### Problem statement
Would you please copy each line of the listing that mentions "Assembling"?

===

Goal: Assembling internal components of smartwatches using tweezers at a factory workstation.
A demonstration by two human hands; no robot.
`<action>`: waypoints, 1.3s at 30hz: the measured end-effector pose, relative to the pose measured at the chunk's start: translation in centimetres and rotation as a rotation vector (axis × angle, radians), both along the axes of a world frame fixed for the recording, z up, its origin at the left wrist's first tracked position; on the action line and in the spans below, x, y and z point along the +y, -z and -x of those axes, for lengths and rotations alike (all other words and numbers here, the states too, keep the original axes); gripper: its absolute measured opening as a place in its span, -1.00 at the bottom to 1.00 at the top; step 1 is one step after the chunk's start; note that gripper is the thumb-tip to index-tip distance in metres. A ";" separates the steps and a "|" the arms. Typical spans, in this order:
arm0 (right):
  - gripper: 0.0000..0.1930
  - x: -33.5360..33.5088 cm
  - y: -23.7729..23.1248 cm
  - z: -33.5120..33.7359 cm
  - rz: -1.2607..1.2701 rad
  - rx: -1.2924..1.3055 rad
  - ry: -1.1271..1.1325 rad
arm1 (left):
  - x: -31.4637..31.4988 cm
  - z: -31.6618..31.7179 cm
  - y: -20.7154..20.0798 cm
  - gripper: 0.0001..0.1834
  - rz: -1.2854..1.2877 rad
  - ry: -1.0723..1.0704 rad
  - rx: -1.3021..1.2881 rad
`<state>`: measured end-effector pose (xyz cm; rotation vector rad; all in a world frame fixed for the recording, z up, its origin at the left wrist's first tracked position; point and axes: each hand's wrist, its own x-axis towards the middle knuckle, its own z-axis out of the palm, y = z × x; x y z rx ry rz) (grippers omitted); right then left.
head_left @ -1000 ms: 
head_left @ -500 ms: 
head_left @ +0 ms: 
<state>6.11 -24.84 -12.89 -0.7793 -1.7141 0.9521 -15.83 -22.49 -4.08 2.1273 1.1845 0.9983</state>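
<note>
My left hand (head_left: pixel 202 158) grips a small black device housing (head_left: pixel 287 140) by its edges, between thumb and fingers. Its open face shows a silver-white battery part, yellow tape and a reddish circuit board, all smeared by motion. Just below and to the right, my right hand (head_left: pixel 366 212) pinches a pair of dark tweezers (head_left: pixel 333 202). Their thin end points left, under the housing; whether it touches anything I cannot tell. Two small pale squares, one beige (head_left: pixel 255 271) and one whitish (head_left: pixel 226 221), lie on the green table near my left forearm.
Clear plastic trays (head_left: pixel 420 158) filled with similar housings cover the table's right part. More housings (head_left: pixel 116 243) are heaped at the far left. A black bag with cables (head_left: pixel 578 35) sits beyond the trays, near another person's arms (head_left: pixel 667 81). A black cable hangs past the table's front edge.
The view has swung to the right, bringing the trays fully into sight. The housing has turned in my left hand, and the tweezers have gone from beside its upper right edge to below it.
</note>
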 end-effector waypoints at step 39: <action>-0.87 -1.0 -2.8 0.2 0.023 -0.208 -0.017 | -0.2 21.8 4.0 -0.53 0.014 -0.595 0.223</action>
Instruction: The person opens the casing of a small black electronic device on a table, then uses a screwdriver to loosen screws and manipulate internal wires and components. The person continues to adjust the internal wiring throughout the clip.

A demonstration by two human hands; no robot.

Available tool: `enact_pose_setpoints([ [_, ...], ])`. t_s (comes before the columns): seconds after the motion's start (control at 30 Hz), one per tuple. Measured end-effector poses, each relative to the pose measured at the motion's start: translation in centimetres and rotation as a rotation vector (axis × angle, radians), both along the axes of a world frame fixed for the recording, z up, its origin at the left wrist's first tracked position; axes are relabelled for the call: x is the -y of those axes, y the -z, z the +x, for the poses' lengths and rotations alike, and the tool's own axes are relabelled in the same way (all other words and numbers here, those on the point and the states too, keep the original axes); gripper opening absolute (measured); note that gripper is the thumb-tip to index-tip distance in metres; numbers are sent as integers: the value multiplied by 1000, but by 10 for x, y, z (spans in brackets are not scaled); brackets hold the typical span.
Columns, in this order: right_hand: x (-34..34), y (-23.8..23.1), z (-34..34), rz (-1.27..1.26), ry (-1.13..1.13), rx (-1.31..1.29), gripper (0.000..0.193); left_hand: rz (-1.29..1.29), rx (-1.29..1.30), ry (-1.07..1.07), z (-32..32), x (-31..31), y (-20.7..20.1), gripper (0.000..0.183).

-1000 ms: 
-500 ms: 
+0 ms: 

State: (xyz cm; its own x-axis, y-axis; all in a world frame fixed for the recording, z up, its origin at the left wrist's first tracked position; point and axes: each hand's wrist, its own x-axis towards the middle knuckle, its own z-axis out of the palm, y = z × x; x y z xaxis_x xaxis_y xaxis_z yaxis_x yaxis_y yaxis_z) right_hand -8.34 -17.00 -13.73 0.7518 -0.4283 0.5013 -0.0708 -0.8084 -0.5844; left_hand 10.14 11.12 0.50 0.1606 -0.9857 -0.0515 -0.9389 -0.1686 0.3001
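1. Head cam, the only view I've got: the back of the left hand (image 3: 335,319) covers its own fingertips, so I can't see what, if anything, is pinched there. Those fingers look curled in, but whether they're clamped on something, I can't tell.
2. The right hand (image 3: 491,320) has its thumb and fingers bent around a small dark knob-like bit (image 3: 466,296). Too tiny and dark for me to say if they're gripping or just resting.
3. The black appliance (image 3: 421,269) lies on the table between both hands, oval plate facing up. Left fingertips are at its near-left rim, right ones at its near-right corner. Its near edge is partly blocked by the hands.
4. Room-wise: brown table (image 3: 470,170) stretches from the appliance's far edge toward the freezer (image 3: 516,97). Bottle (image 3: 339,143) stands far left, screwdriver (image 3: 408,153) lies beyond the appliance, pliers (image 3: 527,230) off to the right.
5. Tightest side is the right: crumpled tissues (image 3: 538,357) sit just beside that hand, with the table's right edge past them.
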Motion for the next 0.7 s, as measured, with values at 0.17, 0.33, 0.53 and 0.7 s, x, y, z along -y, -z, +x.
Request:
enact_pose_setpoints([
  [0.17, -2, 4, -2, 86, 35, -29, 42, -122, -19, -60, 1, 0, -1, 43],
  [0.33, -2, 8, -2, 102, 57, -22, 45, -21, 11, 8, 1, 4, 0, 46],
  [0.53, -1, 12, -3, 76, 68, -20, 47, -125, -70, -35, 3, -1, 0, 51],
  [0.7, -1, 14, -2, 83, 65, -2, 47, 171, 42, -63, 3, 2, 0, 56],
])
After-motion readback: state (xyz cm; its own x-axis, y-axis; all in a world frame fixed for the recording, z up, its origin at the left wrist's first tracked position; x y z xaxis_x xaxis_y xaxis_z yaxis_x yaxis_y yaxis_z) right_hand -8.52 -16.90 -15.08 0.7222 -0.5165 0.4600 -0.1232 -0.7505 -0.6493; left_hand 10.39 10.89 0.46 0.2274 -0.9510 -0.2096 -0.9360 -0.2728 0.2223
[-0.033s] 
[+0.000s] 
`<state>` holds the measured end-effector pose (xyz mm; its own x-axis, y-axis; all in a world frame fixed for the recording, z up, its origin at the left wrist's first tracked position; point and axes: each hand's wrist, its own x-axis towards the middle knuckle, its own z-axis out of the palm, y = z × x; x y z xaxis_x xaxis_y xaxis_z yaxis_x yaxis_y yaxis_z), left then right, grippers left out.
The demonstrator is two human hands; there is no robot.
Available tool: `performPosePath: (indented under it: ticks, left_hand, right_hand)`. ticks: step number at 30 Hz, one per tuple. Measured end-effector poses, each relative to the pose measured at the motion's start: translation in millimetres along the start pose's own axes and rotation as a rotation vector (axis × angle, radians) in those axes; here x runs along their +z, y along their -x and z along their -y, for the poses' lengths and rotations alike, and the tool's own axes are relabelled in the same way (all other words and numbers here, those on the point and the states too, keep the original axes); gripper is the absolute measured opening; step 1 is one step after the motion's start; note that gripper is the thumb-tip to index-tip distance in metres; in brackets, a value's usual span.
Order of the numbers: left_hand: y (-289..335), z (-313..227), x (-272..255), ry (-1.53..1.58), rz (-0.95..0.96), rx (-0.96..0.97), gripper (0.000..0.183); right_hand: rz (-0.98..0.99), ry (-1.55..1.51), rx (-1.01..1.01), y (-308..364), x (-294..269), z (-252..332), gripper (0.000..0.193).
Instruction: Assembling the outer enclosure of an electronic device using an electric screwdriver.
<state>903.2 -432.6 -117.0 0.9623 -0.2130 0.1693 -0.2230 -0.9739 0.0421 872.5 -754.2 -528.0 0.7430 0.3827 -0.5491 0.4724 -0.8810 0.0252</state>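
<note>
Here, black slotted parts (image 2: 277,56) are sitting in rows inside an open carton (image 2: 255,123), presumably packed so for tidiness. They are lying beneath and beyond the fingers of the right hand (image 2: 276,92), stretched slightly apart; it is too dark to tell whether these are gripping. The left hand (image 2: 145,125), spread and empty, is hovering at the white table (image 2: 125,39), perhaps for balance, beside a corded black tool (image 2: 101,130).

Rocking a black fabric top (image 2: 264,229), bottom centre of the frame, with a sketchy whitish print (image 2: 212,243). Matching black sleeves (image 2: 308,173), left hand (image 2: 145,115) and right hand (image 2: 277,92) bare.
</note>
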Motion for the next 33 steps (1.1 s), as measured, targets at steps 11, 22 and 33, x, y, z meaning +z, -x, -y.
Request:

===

### Answer area
Goal: Assembling internal components of smartwatches using tweezers at a factory workstation.
Instruction: Assembling the outer enclosure of an electronic device using an electric screwdriver.

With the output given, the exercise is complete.